=== Section Start ===
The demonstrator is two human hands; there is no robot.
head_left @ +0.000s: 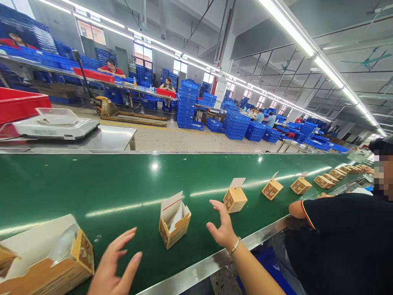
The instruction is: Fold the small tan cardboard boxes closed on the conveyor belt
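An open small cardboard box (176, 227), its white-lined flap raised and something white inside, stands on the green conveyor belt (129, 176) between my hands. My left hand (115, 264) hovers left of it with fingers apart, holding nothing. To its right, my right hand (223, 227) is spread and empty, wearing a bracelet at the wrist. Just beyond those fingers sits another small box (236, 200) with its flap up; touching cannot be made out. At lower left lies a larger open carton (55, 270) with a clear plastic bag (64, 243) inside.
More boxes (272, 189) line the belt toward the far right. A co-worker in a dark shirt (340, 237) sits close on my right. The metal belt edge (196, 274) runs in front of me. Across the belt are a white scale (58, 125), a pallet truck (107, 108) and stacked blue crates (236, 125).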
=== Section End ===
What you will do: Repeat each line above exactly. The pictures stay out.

The completed task:
The demonstrator is two human hands; there is no robot.
head_left @ +0.000s: 
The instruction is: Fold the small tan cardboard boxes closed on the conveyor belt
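An open small cardboard box (176, 227), its white-lined flap raised and something white inside, stands on the green conveyor belt (129, 176) between my hands. My left hand (115, 264) hovers left of it with fingers apart, holding nothing. To its right, my right hand (223, 227) is spread and empty, wearing a bracelet at the wrist. Just beyond those fingers sits another small box (236, 200) with its flap up; touching cannot be made out. At lower left lies a larger open carton (55, 270) with a clear plastic bag (64, 243) inside.
More boxes (272, 189) line the belt toward the far right. A co-worker in a dark shirt (340, 237) sits close on my right. The metal belt edge (196, 274) runs in front of me. Across the belt are a white scale (58, 125), a pallet truck (107, 108) and stacked blue crates (236, 125).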

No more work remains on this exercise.